Jon Woods is an attorney who specialized in workers’ compensation law and formed a law firm exclusively dedicated to representing employees. Woods began his firm in 2001. By 2011 he had hired between 15 and 25 employees to work at his law firm. Up to that point, Woods marketed his services using print, radio, and television advertisements.
Edgar Gonzales owned a copy services business called USA Photocopy in the City of Santa Ana. Woods began working with USA Photocopy in approximately 2007. USA Photocopy, among other things, provided subpoena services for workers’ compensation attorneys.USA Photocopy typically billed the insurance company for the services.
In 2011, Woods met Carlos Arguello. Arguello ran several companies, the primary business being a marketing company called, at one point, Centro Legal Internacional (his companies went by several different names). Ostensibly, Arguello’s company offered advertising services to obtain workers’ compensation clients. Arguello’s company advertised in print, radio, television, and online. At one point, Arguello’s company was distributing 4,000,000 fliers per month. Arguello would promise attorneys a certain number of clients per month, depending on how much the attorney was willing to pay per month.
In many instances Arguello’s company would send a non-lawyer representative to the caller’s house to sign a legal services agreement, and afterward the case would be assigned to one of the lawyers who had retained Arguello’s services.

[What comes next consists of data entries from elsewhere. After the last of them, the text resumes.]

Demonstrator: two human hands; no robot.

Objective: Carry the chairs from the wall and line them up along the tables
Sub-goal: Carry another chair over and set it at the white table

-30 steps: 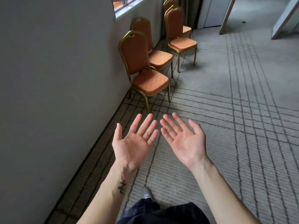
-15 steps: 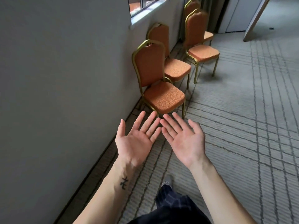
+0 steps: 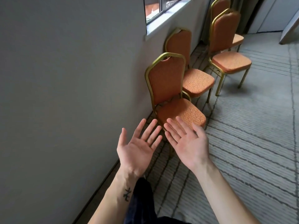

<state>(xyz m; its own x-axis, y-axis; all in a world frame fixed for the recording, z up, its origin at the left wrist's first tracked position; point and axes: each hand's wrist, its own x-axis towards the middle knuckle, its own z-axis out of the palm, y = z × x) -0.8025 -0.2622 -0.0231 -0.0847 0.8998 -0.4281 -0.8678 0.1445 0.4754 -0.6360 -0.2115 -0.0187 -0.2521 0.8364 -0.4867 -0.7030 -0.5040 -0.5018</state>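
- both palms up here: left hand (image 3: 137, 146) and right hand (image 3: 189, 143) side by side, fingers (image 3: 141, 127) spread straight, holding nothing
- nearest chair (image 3: 166, 81) (orange padding, gold frame) sits just past the fingertips, right by the wall (image 3: 64, 78)
- second chair (image 3: 197, 81) is tucked close behind it, below the window (image 3: 161, 8)
- third chair (image 3: 231, 60) and fourth chair (image 3: 220, 8) are further along
- all on grey striped carpet (image 3: 242, 143)

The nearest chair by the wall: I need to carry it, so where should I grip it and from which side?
Probably grip the nearest chair by its gold top rail, which arches clear of the padding, coming from the carpet side; the wall blocks the other.
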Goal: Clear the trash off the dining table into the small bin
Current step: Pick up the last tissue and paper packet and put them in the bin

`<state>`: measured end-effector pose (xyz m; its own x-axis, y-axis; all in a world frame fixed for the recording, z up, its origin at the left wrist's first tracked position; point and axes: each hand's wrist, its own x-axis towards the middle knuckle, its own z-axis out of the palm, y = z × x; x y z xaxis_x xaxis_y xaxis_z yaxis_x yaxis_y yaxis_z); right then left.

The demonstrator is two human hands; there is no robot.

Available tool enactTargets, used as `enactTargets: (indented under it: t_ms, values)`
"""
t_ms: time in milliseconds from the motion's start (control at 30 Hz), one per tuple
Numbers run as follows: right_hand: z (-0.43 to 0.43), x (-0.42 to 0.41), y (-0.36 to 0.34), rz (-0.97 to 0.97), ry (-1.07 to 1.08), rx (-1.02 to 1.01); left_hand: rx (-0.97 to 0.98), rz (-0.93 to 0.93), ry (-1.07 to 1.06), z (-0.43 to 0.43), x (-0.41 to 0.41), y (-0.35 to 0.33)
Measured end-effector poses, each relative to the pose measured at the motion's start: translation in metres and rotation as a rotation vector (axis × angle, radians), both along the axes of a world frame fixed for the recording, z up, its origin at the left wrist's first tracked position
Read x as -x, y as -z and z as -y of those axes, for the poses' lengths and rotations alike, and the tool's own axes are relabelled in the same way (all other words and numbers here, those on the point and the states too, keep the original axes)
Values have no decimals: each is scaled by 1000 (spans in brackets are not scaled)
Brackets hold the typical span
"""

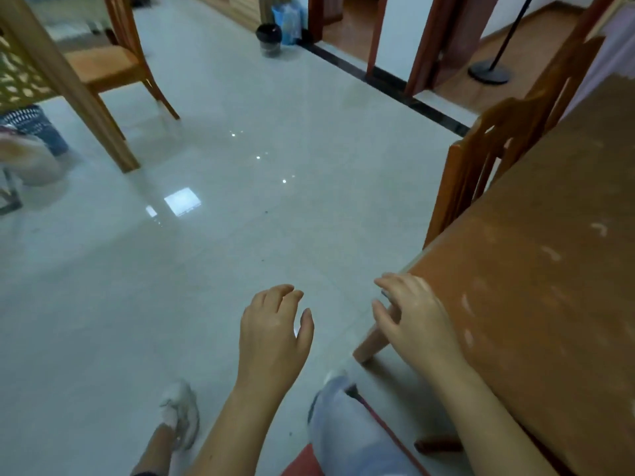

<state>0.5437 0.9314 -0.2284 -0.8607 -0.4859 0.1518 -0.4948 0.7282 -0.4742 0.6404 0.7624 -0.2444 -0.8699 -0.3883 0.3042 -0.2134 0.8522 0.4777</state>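
The dining table [536, 255] fills the right side, its brown top marked with small white scraps [599, 229]. My right hand [414, 314] hovers palm down at the table's near-left corner, fingers spread and loosely curled, with nothing clearly in it. To its left, over the floor, my left hand [275, 326] is also palm down with its fingers apart and holding nothing that I can see. The small dark bin [269, 38] stands far off on the floor at the top centre, next to a blue bag [288, 20].
A wooden chair [488, 156] is pushed against the table's far left side. Another chair [103, 67] and a table leg [79, 97] stand at the upper left, with a person's legs [34, 146] beside them. Glossy tiled floor [206, 269] lies between. A lamp base [489, 73] is at the upper right.
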Motion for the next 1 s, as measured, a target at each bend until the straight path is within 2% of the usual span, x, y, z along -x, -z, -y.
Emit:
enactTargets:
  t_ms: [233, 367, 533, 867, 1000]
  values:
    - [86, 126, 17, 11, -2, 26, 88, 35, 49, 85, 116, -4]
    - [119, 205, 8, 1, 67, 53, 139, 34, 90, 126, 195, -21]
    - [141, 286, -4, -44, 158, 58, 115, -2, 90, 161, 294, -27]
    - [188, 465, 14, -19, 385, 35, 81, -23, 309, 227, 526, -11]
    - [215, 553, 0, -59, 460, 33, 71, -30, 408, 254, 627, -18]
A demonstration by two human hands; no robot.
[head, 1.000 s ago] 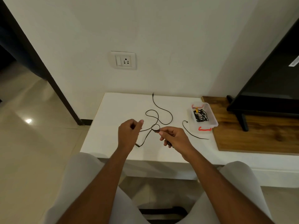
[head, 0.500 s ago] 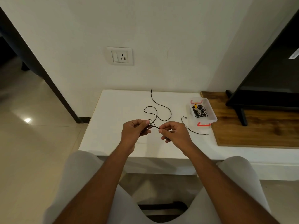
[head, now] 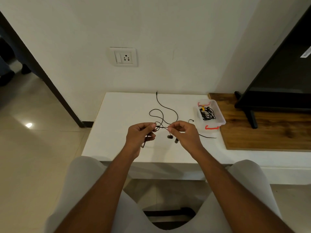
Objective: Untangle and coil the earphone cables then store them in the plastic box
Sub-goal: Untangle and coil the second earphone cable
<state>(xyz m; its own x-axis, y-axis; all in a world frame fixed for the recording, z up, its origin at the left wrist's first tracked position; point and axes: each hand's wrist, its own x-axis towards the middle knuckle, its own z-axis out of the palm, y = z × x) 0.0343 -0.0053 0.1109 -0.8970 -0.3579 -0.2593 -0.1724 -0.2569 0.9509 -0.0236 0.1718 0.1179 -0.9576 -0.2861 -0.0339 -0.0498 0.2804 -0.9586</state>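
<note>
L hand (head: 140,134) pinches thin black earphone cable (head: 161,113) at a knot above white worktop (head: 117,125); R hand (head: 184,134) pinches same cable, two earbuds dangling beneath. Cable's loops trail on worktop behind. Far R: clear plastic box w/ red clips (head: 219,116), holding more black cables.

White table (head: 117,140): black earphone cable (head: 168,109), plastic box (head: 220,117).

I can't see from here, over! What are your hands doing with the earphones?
Both hands, left and right, pinching the black earphone cable at a knot. Plastic box open, holds other cables. Nothing in the way.
</note>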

Woods received clients this way.
Arguello had agreements with certain doctors. When Arguello would sign up a client for legal services, he would immediately schedule an appointment for the client with a doctor in his network. Woods allowed Arguello to employ his network of doctors for the cases sent to Woods. This was central to Arguello making a profit from his enterprise.
Arguello also owned and operated copy services businesses. Those included C&E Technology and Professional Documents Management. Using Arguello’s copy service for subpoenas was a condition of engaging his advertising service.

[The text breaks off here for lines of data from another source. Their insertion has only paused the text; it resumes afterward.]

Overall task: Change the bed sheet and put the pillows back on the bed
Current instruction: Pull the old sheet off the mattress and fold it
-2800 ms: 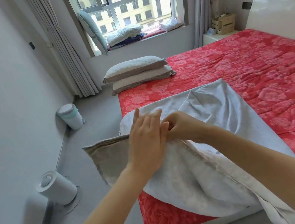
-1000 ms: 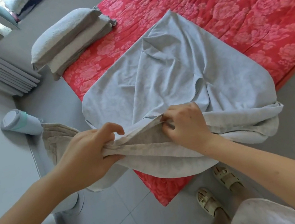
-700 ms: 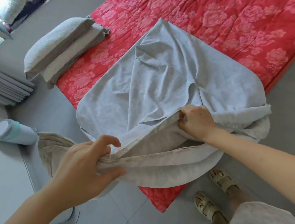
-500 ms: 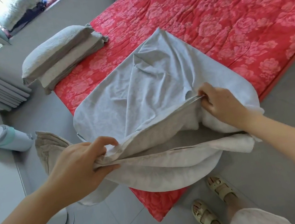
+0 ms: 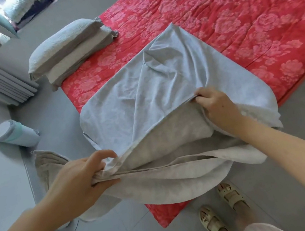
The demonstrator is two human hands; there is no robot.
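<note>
Head cam: left hand (image 5: 77, 181) & right hand (image 5: 216, 105) both grasp gray sheet (image 5: 144, 96) hem btwn them; soft, light, floppy — hold edges.

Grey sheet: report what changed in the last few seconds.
The hands, earlier together at one spot on the grey sheet, have spread apart along its edge: the left hand keeps gripping it, while the right hand slid rightward, pinching the edge and opening a gap between layers. The stacked pillows and red quilt stayed put.

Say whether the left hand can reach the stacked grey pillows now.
Probably not: the left hand grips the grey fabric sheet, and the stacked grey pillows lie well beyond it.
</note>
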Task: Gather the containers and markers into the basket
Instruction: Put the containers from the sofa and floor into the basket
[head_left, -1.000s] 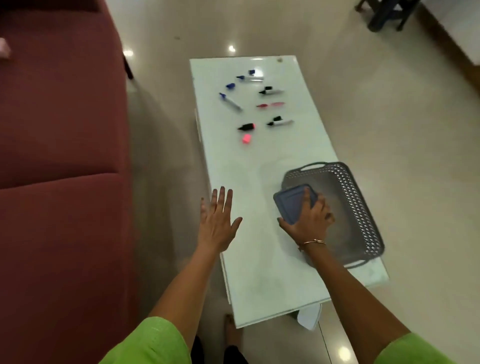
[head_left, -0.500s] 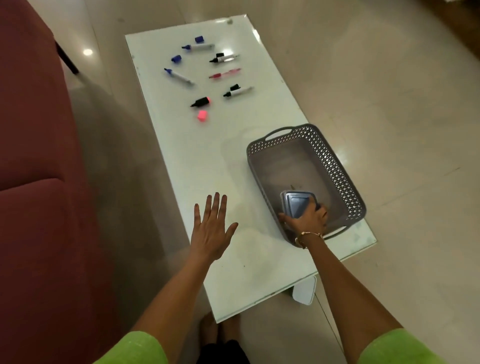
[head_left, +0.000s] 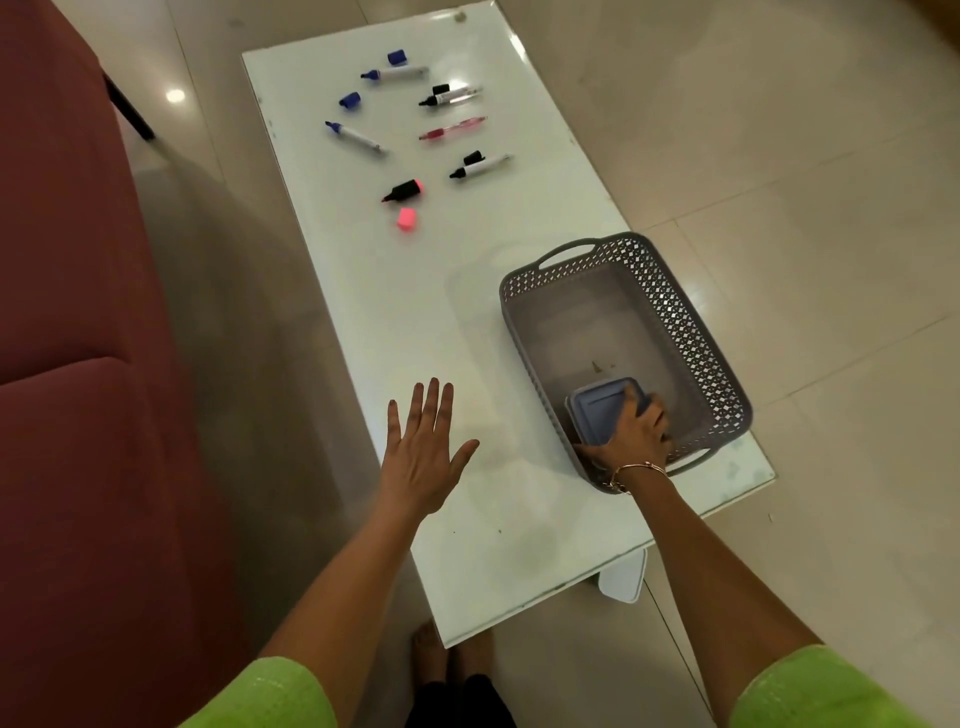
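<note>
A grey perforated basket (head_left: 680, 317) stands on the right side of the white table (head_left: 415, 322). My right hand (head_left: 636, 434) reaches into its near corner and grips a blue-lidded container (head_left: 597, 410) resting low inside. My left hand (head_left: 423, 447) hovers flat over the table's left edge, fingers spread, holding nothing. At the far end lie several uncapped markers: two blue ones (head_left: 356, 136) (head_left: 395, 73), two black ones (head_left: 452, 96) (head_left: 480, 166), a red pen (head_left: 452, 129) and a pink highlighter (head_left: 404, 190), with loose blue caps (head_left: 349, 100) and a pink cap (head_left: 405, 219) beside them.
A maroon sofa (head_left: 67, 338) runs close along the table's left side. Glossy tiled floor (head_left: 805, 182) surrounds the table on the right. My bare feet (head_left: 447, 654) stand at the table's near edge.
My right hand has carried the blue-lidded container from above the basket's near-left rim down into the basket's near corner. My left hand stays spread by the table edge.
</note>
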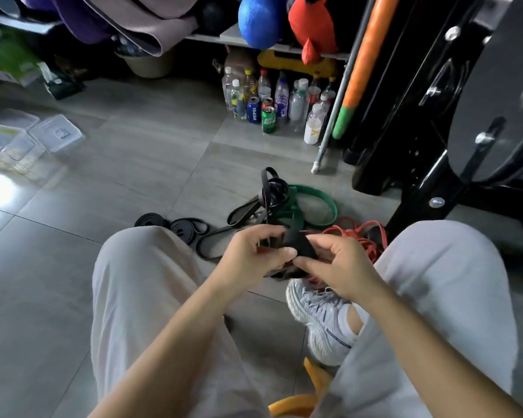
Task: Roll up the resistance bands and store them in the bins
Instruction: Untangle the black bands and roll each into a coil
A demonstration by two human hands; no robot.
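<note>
I sit with my knees apart over a grey tiled floor. My left hand [254,251] and my right hand [338,263] both pinch a black resistance band [299,244] between my knees, thumbs meeting on its partly rolled end. Its loose loops [271,188] rise behind my hands. A green band [314,194] and a red band [363,233] lie tangled on the floor beyond. Two rolled black bands [166,223] sit to the left. Clear plastic bins [27,140] lie at the far left. A yellow band [299,399] shows near my foot.
Several bottles and cans [272,101] stand at the back by a shelf. A black exercise machine [435,116] fills the right side, with an orange-and-green pole [363,64] leaning on it. My white shoe [323,315] rests below my hands.
</note>
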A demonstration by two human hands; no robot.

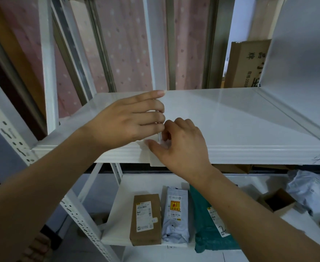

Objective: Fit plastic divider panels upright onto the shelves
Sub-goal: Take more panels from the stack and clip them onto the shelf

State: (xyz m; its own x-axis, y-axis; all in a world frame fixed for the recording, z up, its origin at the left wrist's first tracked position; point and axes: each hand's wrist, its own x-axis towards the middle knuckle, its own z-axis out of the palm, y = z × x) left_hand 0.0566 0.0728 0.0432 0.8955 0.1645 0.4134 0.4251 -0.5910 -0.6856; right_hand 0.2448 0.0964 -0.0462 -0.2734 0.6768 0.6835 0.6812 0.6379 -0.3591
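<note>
A thin white plastic divider panel (156,53) stands upright on the white top shelf (240,118), seen almost edge-on and running from the front lip toward the back. My left hand (129,121) lies flat against its left face, fingers stretched out with their tips at the panel's front edge. At the panel's lower front corner, my right hand (180,146) pinches it with thumb and fingers, just above a white tab (155,162) that hangs over the shelf's front lip. A second white panel (302,44) stands upright at the shelf's right end.
A perforated white rack post (13,135) slants down the left. On the lower shelf (117,214) lie a brown box (146,220), a grey mailer (175,214), a green bag (206,224) and more parcels to the right. A cardboard carton (246,63) stands behind the top shelf.
</note>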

Woods worked with Arguello through 2017. Over the course of their relationship, Woods paid Arguello’s businesses $1,425,000 in fees for advertising services.
Arguello pleaded guilty to federal criminal charges related to worker’s compensation fraud and was sentenced to four years in federal prison, which he began serving in July 2019. Arguello also pleaded guilty to charges brought by the Orange County District Attorney. Part of the factual basis for his plea involved a conspiracy with Woods. Arguello signed a cooperation agreement in which he agreed to testify truthfully.
In 2019, the Orange County District Attorney filed an amended information alleging 37 felony counts against Woods. In April 2019, the jury was unable to reach a unanimous decision, and Woods’s first trial ended in a mistrial. The jury was split 8–4 in favor of guilt. In Woods’s second trial in August 2022, the jury found Woods guilty on all counts and found the white collar enhancement allegation to be true. Woods’s total prison sentence was four years. Woods was ordered to pay restitution in the amount of $701,452. Woods appealed.
The Court of Appeal reversed his conviction on counts 5-37, the restitution order in favor of insurance companies and the white collar enhancement in the published case of People v Woods – G061948 (March 2025).
On appeal Woods contends that the Williamson rule (In re Williamson (1954) 43 Cal.2d 651) precluded convictions on counts 5 through 37. Broadly speaking, the Williamson rule states that where the Legislature has defined a specific crime with a lesser punishment, the conduct described by that crime may not be charged as a more general crime with a harsher punishment.
The idea is that by identifying specific conduct, the Legislature has expressed an intent that the conduct by punished at the lower level. Here, counts 5 through 37 were charged under Penal Code section 550, subdivision (b)(3), a felony, which criminalizes concealing or withholding information from an insurance company that would affect an entitlement to an insurance benefit.
Woods contends that his conduct is covered by a more specific statute, Labor Code section 139.32. That section makes it a misdemeanor to refer work to third-party servicers in exchange for compensation of any sort.
The Court of Appeal agreed with Woods that the Williamson rule applies under these circumstances.